Nel mondo occidentale c’è un’idea dell’autonomia che rende l’io ipertrofico, col rischio di schiacciare tutto il resto: la vita, le relazioni con gli altri, il senso di appartenenza a una comunità. L’autonomia personale va riconosciuta e rispettata, ma l’autonomia è relazionale: siamo responsabili gli uni verso gli altri della salute, e della cura di chi è più in difficoltà o nella sofferenza. Una visione individualistica, che trasforma il soggetto in “io assoluto”, sganciato da tutte le altre relazioni, spinge in direzioni che non sono rispettose del valore della vita. È importante dialogare con tutti, con pazienza, con costanza, ma anche ricordare quali sono le basi della nostra convivenza civile, e che la vita umana chiede rispetto, tutela e accompagnamento anche quando non si può guarire. Ogni persona deve essere ben assistita, con le cure palliative, perché possa morire con dignità e affrontare la fase terminale senza dolori e sofferenze, non in solitudine. Più che invocare una libertà assoluta, che si trasforma solo nell’annientamento di sé, si deve mostrare il ruolo e l’aiuto di una società capace di prendersi cura, di essere presente e di coltivare relazioni che diano un senso anche al morire. Nelle singole coscienze c’è sempre un’area di mistero, ma il suicidio rappresenta una sconfitta anche per la società: l’eventuale rifiuto delle terapie va accompagnato dalle cure palliative, fino alla sedazione profonda, se serve. L’aiuto non deve servire a provocare la morte ma a vivere fino in fondo anche la propria morte.

La Pav ha sempre seguito con attenzione i progressi scientifici, per esempio sulle cellule staminali. Quali valori vanno tutelati nella libertà della ricerca?

Cerchiamo di comprendere gli sviluppi scientifici più importanti: gli studi devono andare avanti, ma occorre affrontare le modalità delle sperimentazioni sull’uomo, oggi si tende a dire “con” l’uomo. Su questo tema a fine 2024 l’Associazione medica mondiale (Wma) ha approvato l’aggiornamento della “Dichiarazione di Helsinki” a 60 anni di distanza dalla prima edizione: la Pav ha ospitato in Vaticano un convegno dedicato in particolare all’accesso alla ricerca nei Paesi a basso reddito, perché sia svolta nel rispetto di alcuni princìpi etici fondamentali. Le cellule staminali hanno suscitato grande interesse alcuni anni fa, oggi le ricerche procedono soprattutto con le cellule staminali pluripotenti indotte (Ips), scoperte dal professor Shinya Yamanaka, che si stanno dimostrando le più efficaci e utili nella pratica, mentre quelle embrionali sono quasi abbandonate sia perché poco adatte alla clinica sia per motivi etici, visto che prevedono la distruzione dell’embrione.

Tra biotecnologie e intelligenza artificiale, potenziamento dell’umano e questioni dell’identità maschile-femminile: che rischi comporta l’ignorare la realtà biologica dell’umano?

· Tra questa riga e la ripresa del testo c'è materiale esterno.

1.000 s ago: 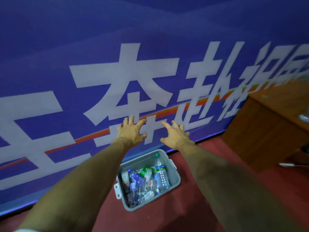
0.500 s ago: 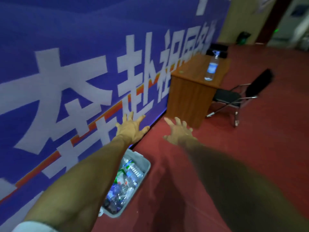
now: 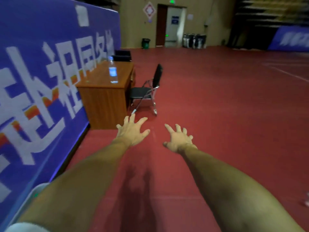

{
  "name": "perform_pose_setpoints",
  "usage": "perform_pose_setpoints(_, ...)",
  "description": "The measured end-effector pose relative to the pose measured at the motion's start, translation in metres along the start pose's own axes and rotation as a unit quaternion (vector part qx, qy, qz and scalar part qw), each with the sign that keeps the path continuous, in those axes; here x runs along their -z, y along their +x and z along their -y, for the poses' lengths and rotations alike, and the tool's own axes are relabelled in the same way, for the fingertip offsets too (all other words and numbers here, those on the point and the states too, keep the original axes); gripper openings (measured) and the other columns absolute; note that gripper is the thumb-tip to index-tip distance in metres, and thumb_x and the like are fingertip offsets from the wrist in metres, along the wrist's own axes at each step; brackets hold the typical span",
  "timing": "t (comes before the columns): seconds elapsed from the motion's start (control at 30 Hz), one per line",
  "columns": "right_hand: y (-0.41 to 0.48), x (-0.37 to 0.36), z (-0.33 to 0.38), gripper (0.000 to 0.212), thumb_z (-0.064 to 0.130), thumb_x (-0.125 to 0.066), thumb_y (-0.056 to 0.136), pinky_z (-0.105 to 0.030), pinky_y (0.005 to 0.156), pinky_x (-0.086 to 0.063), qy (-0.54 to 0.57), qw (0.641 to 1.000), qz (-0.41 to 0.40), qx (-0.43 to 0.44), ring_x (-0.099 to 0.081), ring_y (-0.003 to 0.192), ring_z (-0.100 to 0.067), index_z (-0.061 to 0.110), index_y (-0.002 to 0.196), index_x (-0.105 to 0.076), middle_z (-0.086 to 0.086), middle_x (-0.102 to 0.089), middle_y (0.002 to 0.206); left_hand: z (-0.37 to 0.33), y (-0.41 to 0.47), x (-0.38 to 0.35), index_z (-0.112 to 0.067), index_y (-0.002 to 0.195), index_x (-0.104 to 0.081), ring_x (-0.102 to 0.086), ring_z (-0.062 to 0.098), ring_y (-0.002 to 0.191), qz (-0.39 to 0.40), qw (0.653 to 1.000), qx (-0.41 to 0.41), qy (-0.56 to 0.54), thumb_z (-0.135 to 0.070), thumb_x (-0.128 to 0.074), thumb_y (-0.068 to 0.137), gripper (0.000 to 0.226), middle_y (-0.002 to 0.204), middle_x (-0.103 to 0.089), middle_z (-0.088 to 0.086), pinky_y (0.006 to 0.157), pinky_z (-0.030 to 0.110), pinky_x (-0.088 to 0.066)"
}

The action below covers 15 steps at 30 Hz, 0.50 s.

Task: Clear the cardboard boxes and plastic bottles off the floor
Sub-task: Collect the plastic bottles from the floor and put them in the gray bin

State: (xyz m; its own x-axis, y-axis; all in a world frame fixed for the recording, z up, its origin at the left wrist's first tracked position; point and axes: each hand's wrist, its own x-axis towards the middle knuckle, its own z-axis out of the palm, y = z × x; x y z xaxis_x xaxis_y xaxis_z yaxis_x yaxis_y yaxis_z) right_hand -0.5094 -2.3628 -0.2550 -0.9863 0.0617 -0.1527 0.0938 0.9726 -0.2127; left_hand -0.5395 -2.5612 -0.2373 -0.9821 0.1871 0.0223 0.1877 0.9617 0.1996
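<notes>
Both hands reach forward over the red floor point(image 3: 225, 114) with fingers spread wide and nothing in them; the left hand point(image 3: 132, 132) shows its back to the camera, fingertips toward the foot of a wooden table point(image 3: 104, 99); the right hand point(image 3: 178, 139) hangs just beside it, apart from it, its thumb turned inward. Bare forearms run back to the lower edge of the view; a white sleeve point(image 3: 25, 228) shows at the bottom left corner. Under the left forearm the pale rim of a plastic bin point(image 3: 38, 187) peeks out against the base of a blue banner point(image 3: 33, 39) with large white characters and an orange stripe; what lies in the bin is hidden. One clear plastic bottle point(image 3: 113, 72) with a blue label stands upright on the table, near its right edge; the table sits against the banner. A black folding chair point(image 3: 148, 91) with a metal frame stands just beside the table, on the right. Farther off, at the end wall, an open doorway point(image 3: 173, 24) shows, with a dark green waste bin point(image 3: 145, 43) to its left.
</notes>
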Motion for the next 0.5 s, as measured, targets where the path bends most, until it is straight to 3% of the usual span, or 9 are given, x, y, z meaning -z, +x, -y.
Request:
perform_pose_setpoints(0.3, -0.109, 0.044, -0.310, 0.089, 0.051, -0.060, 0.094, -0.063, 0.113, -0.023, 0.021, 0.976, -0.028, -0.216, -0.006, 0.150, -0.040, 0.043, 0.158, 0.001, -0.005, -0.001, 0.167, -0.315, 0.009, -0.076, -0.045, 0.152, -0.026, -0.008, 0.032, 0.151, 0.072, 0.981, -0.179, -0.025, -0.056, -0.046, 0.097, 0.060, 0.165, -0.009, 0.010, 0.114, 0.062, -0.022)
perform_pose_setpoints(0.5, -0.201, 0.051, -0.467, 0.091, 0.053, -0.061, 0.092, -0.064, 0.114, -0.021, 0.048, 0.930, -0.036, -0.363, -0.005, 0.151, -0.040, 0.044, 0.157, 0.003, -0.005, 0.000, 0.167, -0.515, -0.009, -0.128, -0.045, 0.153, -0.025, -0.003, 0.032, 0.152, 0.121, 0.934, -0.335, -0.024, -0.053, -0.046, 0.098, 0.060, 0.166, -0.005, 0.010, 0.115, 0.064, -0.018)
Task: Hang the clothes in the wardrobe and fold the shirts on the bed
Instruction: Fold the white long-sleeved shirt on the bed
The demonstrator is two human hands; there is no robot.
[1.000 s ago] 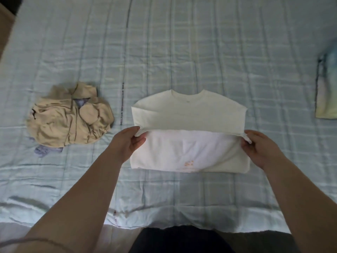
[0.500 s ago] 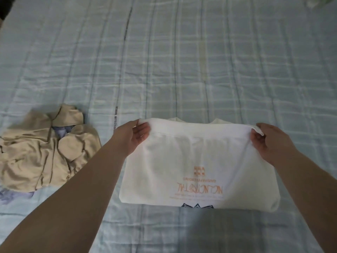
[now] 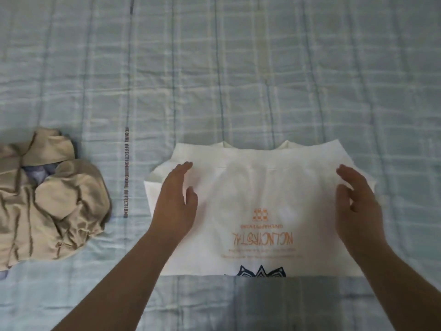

Sulla terapia genica la discussione è ripresa in modo più prudente: si cerca di curare alcune malattie rare, di carattere genetico, intervenendo sulle cellule somatiche. Invece il dibattito è ancora molto travagliato se si coinvolge la linea germinale, i gameti: la Convenzione di Oviedo del Consiglio d’Europa vieta interventi sul genoma che si possano trasmettere ai discendenti. In quest’ambito la Pav, insieme al consorzio di ricerca di Basilea, ha promosso un convegno nel novembre 2024 per un approfondimento interdisciplinare, con attenzione non solo alle questioni etiche ma anche al contributo che viene dalle religioni (cristianesimo, islam, giudaismo, buddismo) su come interpretare questi interventi sulla vita umana e su come evitare rischi di manipolazioni. Occorre sempre mettere la persona al centro, con la sua integrità e dignità, e recuperare la dimensione della corporeità, anche nelle questioni relative al riconoscimento del maschile e del femminile. Ci sono centri che cercano di studiare, capire e accompagnare le persone che vivono la disforia di genere. Senza cadere nell’ideologia, nella teoria del gender, occorre ascoltare e aiutare le persone che vivono questo disagio. Dobbiamo promuovere approcci alla persona che recuperino e valorizzino la corporeità, e il valore cristiano dell’incarnazione e tutelino la nostra realtà umana, dentro una società che ha smarrito tanti punti di riferimento, mantenendo il significato della persona, della vita e dell’appartenenza alla comunità.